Hoses are pre-fitted to mixer taps. If not, screw the hoses into the tap base carefully, tightening by hand only. Follow the instructions which come with the tap. Feed the mains connection ends through the location hole - be careful with the sharp edges on stainless steel sinks and make sure any seals, gaskets, washers and studs are pre-fitted and located according the instruction’s steps.
Get someone to help you hold the tap in the right position on the sink and make a final check that all top side seal is correctly fitted and aligned. From under the sink, apply any under-side gaskets, washers or retaining plates in the right order and align as per the instruction manual.
Apply the retaining nut by hand until finger tight. Make a final check of the tap alignment and tighten it further with the tool you used previously.
Make sure the person holding the tap keeps the tap position by gripping it. This will stop any rotation as you tighten. Ensure any seals, washers and mounting plates remain in position. Don’t overtighten the tap.
Step 3 - Reconnecting to the mains supply
You now need to fasten the mains connection. This will be the opposite method to the removal. Make sure you always start threads by hand to avoid risk of cross-threading.
For pillar and Bridge Mixer type taps the thread length is standard with the existing connection alignment assured. Once the thread has started, tighten with the right tool. As a precaution get someone to support the tap to assure it doesn’t twist on tightening. Make sure you don’t overtighten.
You don’t need PTFE tape for mixer taps as the hose connections already carry integral seals. Finger tighten the connector nuts to the mains pipe connections or isolator valves if fitted. Finally, tighten with the right sized open- ended spanner, whist gripping the connector or valve body below carefully, with adjustable pliers to avoid over straining the pipe.
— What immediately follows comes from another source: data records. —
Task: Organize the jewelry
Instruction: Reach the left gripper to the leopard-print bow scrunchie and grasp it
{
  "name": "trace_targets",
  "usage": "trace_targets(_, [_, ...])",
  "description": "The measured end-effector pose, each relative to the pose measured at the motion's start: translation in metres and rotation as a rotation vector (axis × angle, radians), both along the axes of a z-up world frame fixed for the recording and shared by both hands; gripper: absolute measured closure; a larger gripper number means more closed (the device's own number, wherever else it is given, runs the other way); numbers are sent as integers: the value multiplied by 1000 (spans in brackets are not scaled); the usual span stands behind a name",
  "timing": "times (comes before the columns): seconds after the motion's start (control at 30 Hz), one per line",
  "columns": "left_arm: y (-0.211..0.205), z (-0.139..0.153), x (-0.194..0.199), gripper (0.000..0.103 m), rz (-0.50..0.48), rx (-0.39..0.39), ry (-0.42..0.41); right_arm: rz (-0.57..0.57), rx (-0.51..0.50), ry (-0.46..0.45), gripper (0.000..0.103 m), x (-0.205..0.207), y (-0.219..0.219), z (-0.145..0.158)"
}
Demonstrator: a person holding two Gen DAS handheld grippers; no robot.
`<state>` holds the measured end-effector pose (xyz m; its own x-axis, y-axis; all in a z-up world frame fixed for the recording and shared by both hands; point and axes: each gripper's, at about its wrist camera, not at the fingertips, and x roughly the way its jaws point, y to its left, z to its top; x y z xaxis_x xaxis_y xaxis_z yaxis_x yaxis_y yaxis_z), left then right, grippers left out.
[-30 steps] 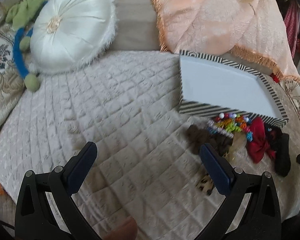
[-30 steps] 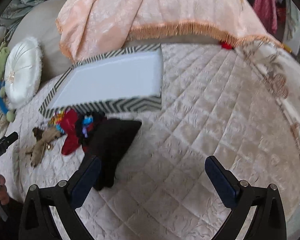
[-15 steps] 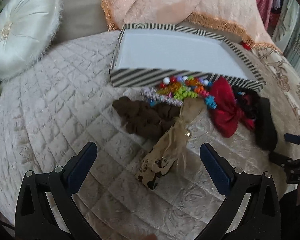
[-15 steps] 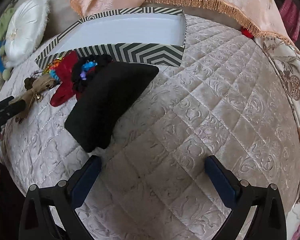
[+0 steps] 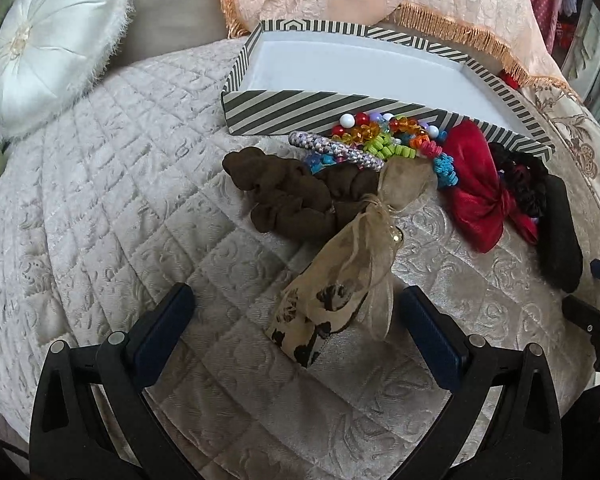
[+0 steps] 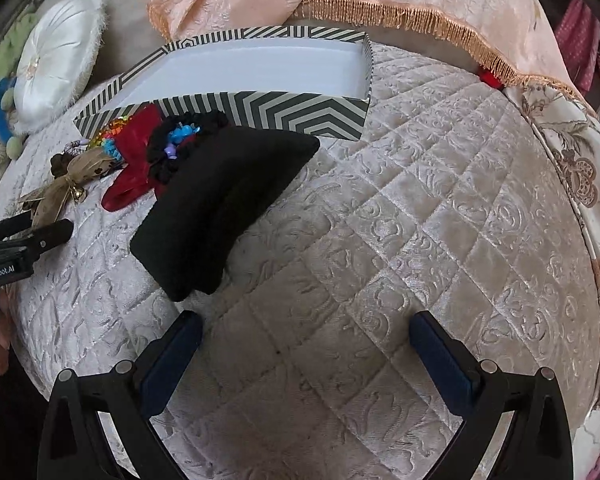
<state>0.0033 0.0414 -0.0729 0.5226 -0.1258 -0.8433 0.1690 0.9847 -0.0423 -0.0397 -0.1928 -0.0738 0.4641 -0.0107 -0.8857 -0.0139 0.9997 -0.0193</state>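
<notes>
Right wrist: bare quilt (image 6: 420,200) (wide), box (image 6: 260,108) beyond

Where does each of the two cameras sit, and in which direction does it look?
Left wrist: sits on the left tongs, open, over the quilt; faces the beige bow and the striped box.
Right wrist: sits on the right tongs, open; faces the black pouch, with fingers at the left edge.
Shared: both show the box, the red bow, the pouch and the other tongs.
</notes>
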Motion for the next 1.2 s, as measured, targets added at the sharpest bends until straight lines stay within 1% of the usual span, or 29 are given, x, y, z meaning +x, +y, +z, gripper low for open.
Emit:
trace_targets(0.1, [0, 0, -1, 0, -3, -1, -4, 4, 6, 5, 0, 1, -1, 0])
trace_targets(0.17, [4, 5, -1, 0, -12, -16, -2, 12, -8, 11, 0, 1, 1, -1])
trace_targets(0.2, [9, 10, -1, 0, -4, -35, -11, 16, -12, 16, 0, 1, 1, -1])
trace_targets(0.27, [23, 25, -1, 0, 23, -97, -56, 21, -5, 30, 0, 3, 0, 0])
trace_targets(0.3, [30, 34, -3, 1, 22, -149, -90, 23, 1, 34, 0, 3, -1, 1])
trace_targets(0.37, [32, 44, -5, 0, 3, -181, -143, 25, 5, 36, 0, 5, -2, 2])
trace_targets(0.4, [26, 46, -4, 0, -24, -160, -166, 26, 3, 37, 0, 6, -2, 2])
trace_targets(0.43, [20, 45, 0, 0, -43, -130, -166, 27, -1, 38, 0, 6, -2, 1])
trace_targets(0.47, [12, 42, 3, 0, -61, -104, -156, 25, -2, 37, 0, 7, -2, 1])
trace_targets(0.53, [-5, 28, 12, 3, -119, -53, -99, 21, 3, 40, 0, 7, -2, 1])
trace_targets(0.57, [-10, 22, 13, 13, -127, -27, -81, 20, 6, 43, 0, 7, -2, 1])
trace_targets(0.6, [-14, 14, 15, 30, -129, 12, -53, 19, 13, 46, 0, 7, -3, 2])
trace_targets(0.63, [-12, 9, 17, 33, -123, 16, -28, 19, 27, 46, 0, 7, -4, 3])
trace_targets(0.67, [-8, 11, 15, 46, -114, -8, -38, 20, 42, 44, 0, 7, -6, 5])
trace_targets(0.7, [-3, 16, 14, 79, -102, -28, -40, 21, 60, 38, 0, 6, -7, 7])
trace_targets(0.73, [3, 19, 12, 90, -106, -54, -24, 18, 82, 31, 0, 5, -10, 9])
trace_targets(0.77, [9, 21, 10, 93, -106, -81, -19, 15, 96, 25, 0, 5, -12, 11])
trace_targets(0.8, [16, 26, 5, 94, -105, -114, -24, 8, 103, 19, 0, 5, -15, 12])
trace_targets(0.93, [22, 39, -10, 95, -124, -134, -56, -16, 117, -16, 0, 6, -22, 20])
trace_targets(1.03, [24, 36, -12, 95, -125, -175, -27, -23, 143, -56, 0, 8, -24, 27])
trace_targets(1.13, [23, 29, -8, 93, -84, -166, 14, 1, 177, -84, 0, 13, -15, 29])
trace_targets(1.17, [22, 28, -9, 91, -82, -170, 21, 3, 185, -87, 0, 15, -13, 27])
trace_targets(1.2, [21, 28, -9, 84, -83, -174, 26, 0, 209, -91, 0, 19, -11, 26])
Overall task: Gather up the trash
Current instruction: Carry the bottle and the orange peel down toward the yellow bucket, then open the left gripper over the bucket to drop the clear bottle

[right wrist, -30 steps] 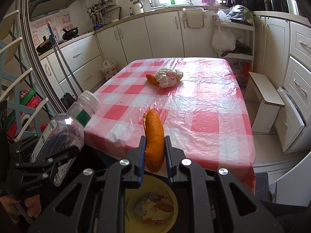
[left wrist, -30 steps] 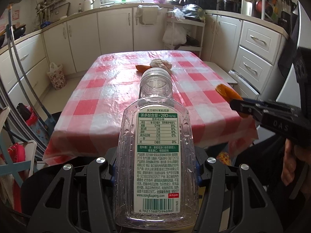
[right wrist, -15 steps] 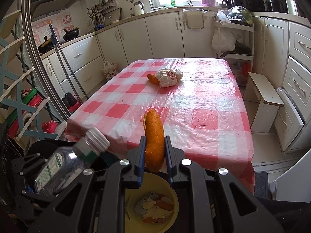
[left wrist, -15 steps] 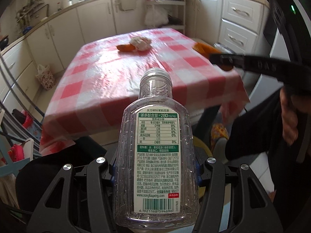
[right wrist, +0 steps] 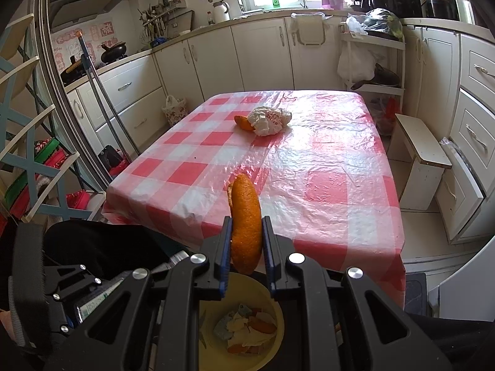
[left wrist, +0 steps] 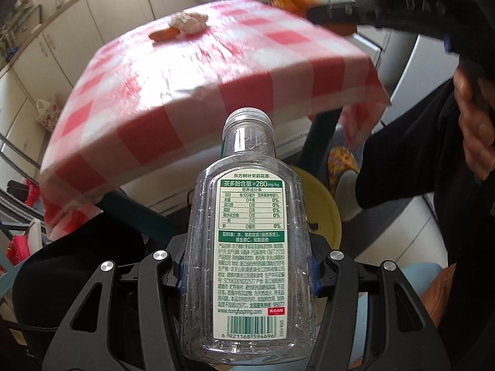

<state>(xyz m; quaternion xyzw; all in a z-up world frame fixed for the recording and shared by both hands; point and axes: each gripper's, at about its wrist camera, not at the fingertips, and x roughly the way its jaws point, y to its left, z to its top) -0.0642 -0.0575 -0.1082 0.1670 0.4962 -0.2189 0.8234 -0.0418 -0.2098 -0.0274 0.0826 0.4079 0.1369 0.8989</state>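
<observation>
Clear plastic fills the left wrist view: an empty bottle (left wrist: pixel 247 247) with a green-and-white label and a silver cap is clamped at its lower body between the fingers of the left hand-held gripper (left wrist: pixel 247 278), cap pointing forward and away from the camera. Beyond and below the bottle shows the rim of a yellow bin (left wrist: pixel 328 213), which sits under the near edge of the worktop (left wrist: pixel 173 71), covered in a red-and-white checked cloth under clear film.

The right hand-held gripper (right wrist: pixel 247 244) is closed on a curved piece of orange peel (right wrist: pixel 246 216), which stands upright between its blue-padded fingers (right wrist: pixel 225 241). Directly beneath it, the bin (right wrist: pixel 278 315) holds scraps of peel and paper. In the left wrist view this gripper appears at upper right as a blurred black bar (left wrist: pixel 371 3) with the peel (left wrist: pixel 294 0) at its tip.

On the worktop, well beyond both grippers, lie a crumpled white wrapper (right wrist: pixel 269 119) and a second piece of peel (right wrist: pixel 243 122), touching each other. The bottle's cap end also shows at lower left of the right wrist view (right wrist: pixel 176 258).
</observation>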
Again use the cloth over the plier jaws to avoid scratching. Do not overtighten.
Step 4 - Turn off the water supply
Make sure your new taps are off.
Slowly open the isolators or mains stop cock and water tank valve. Check the mains connections under the sink for any leakage.
If it all looks good after a couple of minutes, slowly open the taps. Expect an intermittent flow to start with, especially if you turned off the water at the main stop cock.
Success - you’ve successfully fitted your taps! Just make sure you check out the water connections for any signs of a leak over the next couple of days, just in case.